With music, open mics and more, live performances are slowly returning to Chicago. From the Symphony and Lyric Opera Center to the Uptown Poetry Slam and the Schubas Tavern and so many other places, artists and audiences come back and create the unique magic of live performances. Chicago’s own history of live literature, including its status as the birthplace of slam poetry, may cause performers and audiences (and some academics) to reflect on the mechanics of live literary performances. These mechanisms, and the ways in which live literary events can foster community (and more), form the backbone of Ellen Wiles’ work. Literature Live: The Experience and Cultural Value of Literary Performance Events, from Trade Shows to Festivals, for the Palgrave’s Studies in Cultural Anthropology series.

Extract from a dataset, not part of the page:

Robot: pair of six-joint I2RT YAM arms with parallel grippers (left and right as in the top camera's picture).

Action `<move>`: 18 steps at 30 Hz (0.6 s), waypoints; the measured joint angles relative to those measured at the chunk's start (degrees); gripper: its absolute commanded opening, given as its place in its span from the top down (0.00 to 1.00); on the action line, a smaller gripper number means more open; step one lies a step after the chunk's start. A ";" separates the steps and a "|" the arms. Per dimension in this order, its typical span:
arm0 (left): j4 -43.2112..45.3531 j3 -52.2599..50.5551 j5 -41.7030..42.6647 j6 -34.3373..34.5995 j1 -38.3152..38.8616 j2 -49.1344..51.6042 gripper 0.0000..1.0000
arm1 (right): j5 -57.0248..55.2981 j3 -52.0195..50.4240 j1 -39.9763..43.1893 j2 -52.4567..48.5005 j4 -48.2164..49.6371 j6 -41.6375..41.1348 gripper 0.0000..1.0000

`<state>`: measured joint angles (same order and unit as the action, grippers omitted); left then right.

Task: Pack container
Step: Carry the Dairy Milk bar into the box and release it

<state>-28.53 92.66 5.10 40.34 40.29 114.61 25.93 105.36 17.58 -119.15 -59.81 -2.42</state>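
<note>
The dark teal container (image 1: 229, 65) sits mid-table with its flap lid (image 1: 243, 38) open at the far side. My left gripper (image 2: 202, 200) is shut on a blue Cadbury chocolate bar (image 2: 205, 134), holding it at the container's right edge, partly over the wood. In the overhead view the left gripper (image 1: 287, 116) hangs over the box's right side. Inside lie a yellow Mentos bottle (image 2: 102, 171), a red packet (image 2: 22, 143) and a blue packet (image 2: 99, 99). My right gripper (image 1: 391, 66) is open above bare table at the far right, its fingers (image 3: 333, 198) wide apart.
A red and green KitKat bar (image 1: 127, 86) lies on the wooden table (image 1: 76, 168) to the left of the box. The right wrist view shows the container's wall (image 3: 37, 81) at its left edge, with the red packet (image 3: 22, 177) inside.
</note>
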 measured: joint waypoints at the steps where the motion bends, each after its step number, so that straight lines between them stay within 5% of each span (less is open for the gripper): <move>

Live Literature is a pretty decisive book, the kind of text that many of us have carried from class to class during our college or graduate days. But, unlike so many of those highlighted and dog-eared books, this one focuses on literature as a spoken form. Wiles here largely focuses on festivals and literary fairs rather than the functions of spoken word or slam poetry, but all are forms of live literary events, and all have at least a small part to play in. Live Literature.

Wiles starts Live Literature with a prologue centered on a reading she gave in an English library. (Wiles is English herself; her work is largely built around the live literary scene in the UK.) The first chapter serves as a sort of extended introduction, letting readers know exactly where Wiles plans to go. take us and how we’ll get there. “The Hay Festival: The Remote Welsh Field that Stages the Global Publishing Industry” is a long ethnographic study of the people attending and attending the Hay Festival, while “Polari Salon: A Literary Cabaret with an Activist Twist” does the same for the Salon LGBTQ + Polari in London.

In “Experiential Literary Ethnography: A Creative Approach to Unveiling Cultural Value,” Wiles explains some of the theories and methods underlying the ethnographic studies we have read throughout Live Literature, giving the book a solid academic foundation and positioning it in the wider world of literary and ethnographic studies. “Summarizing History: Models, Differences, Insights, Ideas” deepens this scholastic inclination, giving Wiles the power to deepen his research.

While Live LiteratureThe chapters are closely related, each could still stand as a stand-alone text. The ethnographic objective of the “Hay Festival” and the “Salon Polari” is an engaging look at how participants in live literary events interact with the texts, the authors (or the performers, as they are called at Polari). and with each other. (These are also, by far, the longest chapters in the book.) “Experiential Literary Ethnography” offers an abridged review of some of the theories and research that preceded Wiles to undertake the work she discusses in Live Literature. Wiles notes that “‘experiential literary ethnography” is a new term that I coined. Despite its relative novelty, however, it places it squarely in the realm of literary research and the humanities, which probably won’t come as a surprise to anyone reading. Live Literature.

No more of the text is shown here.